The injunction, effective immediately across all 50 states, reinstates the full Advisory Committee on Immunization Practices (ACIP) roster that served before Kennedy took office and blocks this week’s planned committee meeting where the secretary intended to vote on further cuts. Legal scholars note it is the first time since 1986 that a federal court has frozen the entire vaccine schedule-setting process.

Public-health data show the reinstated schedule prevents an estimated 30,000 U.S. deaths and 21 million illnesses each year, according to CDC models cited in the plaintiffs’ brief. The Department of Justice, representing HHS, declined to provide an on-record timeline for appeal, but an agency spokesperson said the administration “will pursue an expedited review.”

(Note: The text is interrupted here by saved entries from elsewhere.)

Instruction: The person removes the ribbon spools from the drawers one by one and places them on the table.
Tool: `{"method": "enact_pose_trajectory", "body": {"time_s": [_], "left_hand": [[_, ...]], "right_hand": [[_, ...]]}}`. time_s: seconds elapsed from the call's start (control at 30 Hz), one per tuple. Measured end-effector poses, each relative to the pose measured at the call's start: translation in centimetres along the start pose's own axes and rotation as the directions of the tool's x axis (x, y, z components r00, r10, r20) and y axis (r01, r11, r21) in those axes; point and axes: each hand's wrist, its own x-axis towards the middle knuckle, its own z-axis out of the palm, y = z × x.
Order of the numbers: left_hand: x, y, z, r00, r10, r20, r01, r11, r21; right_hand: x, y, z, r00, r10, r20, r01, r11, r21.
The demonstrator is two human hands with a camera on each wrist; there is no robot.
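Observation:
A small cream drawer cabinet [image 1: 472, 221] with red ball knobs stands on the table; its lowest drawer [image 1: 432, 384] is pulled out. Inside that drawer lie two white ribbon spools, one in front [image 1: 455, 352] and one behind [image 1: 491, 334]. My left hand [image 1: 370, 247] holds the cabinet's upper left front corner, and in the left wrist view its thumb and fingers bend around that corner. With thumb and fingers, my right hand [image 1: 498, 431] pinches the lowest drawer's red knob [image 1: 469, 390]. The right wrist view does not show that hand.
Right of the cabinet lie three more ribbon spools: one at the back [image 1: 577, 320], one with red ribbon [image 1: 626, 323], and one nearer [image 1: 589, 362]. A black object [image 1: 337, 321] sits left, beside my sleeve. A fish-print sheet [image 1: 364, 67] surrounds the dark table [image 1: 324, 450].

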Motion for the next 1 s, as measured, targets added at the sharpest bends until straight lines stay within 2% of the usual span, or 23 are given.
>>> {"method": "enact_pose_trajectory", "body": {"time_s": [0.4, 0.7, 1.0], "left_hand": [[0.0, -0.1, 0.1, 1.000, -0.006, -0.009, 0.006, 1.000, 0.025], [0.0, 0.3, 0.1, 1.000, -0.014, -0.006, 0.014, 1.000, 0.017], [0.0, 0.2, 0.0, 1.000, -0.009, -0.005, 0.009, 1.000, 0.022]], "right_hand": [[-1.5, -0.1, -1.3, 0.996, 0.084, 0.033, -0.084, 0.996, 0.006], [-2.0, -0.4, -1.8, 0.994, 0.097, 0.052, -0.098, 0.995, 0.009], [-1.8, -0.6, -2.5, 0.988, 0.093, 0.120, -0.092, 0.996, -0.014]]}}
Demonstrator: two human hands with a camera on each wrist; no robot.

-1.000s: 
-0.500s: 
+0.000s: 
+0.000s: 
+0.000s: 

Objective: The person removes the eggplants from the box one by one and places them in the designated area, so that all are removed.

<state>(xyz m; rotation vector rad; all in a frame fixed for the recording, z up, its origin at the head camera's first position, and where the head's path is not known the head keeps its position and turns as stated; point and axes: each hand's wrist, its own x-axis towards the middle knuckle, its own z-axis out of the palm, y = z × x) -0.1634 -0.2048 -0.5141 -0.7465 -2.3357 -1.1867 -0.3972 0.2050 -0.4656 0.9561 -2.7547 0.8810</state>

Inside the Courtroom: How Six Medical Societies Halted a Federal Vaccine Overhaul

The lawsuit that stopped Kennedy’s agenda was filed by a coalition of six medical organizations—the American Academy of Pediatrics, American Medical Association, American Academy of Family Physicians, American College of Physicians, National Association of Pediatric Nurse Practitioners, and the Infectious Diseases Society of America—representing more than 700,000 clinicians. Their complaint centered on procedural violations of the 1986 National Childhood Vaccine Injury Act, which requires that any change to the recommended immunization schedule be grounded in what the statute calls “scientific evidence reviewed through transparent, documented methods.”

Judge Murphy, appointed to the federal bench in 2022 by President Biden, agreed, writing that “the record is bereft of the customary evidence-based reviews, open-comment periods, or peer-reviewed documentation that have underpinned every prior schedule modification since the ACIP’s creation in 1964.” The court found that Kennedy’s reduction of the childhood schedule from 16 to 12 diseases, and his simultaneous restriction of Covid boosters to adults over 60 or with documented comorbidities, amounted to “arbitrary and capricious” rule-making under the Administrative Procedure Act.

Legal Precedent and Public-Health Stakes

Wendy Parmet, a health-law professor at Northeastern University, told the Associated Press that the ruling “re-affirms that vaccine policy cannot be a political dartboard.” Parmet, who was not involved in the litigation, noted that courts have historically deferred to agencies on scientific judgments, but “when an agency openly abandons its own evidentiary playbook, judges will step in.”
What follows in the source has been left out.